No caso da linguagem escrita, para Ferreiro (1999) concebe-se a sua aprendizagem como a compreensão do modo de construção de um sistema de representação. Isto quer dizer que a alfabetização, numa visão construtivista, é concebida como um processo de compreensão e construção do sistema de escrita. Essa compreensão, conforme Piaget (1975), está ligada à possibilidade do sujeito reconstruir o objeto de conhecimento por ter entendido quais são as suas leis de composição. Tal reconstrução permite ao sujeito que ele reformule hipóteses a partir das suas descobertas; é um processo de tentativas, de erros e acertos. Nesta perspetiva o erro é construtivo.
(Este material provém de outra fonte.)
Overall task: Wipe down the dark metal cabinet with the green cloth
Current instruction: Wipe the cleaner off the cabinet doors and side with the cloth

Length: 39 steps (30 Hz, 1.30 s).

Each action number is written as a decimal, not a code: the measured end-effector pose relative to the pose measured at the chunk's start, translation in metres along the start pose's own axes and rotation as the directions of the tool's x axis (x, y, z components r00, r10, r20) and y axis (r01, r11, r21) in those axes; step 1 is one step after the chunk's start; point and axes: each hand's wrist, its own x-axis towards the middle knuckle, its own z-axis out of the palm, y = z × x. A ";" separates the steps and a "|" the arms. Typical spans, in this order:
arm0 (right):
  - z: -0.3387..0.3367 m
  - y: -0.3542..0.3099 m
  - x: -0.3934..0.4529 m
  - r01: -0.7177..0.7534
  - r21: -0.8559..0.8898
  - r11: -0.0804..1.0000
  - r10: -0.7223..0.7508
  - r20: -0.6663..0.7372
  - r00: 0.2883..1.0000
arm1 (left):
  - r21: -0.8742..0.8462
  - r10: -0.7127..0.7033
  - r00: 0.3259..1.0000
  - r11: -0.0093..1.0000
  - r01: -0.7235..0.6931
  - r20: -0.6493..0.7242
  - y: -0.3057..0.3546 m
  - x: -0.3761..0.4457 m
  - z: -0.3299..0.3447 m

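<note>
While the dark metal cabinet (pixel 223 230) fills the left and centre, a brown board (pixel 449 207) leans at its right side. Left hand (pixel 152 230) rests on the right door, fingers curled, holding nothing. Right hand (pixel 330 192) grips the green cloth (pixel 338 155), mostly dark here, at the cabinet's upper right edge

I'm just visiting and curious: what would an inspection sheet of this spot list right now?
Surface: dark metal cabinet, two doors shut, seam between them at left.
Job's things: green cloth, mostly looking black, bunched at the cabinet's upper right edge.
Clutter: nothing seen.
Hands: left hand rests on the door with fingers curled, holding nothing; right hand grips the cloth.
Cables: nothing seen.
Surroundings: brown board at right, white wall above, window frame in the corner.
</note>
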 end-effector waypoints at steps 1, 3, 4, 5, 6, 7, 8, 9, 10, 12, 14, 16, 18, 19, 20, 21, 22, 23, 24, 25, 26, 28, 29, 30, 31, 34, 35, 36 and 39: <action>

Por conseguinte, a aprendizagem é o processo pelo qual a criança tem oportunidade de se apropriar de maneira ativa do conteúdo da experiência humana, ou seja, o conhecimento acumulado pelo seu grupo social através dos tempos. No início do processo de alfabetização, precisa-se considerar o desenvolvimento cognitivo de cada criança, respeitando as individualidades: “O acesso à linguagem como um sistema de signos possibilita a construção de conceitos gerais e a inserção do pensamento individual numa realidade objetiva e comum” (Piaget, 1975, p. 285).

As soluções ou representações feitas pelos alunos, muitas vezes consideradas erradas pelo professor, deveriam ser consideradas como erros construtivos, indicadoras de progresso na atividade cognitiva, fazendo com que os alunos tenham consciência que os erros cometidos fazem parte do processo e devem ser entendidos como etapas naturais de seu desenvolvimento e não como deficiência na aprendizagem.

Sabe-se que o mundo se tornou muito complexo face às rápidas mudanças científicas e tecnológicas; essa complexidade tem como consequência uma pressão na mudança urgente principalmente a nível da educação. Torna-se, no entanto, evidente que a escola e o modo como se encontra atualmente estruturada, com padrões e impositora de conhecimentos, deve estar pensada em formar indivíduos que sejam capazes de participar em processos de desenvolvimento de uma sociedade. Do exposto ressalta que é necessário refletir a educação, propondo novos rumos para o sistema educativo, no qual se exige uma reestruturação significativa da Instituição Educacional, na medida em que ela é o suporte da formação sistemática dos indivíduos.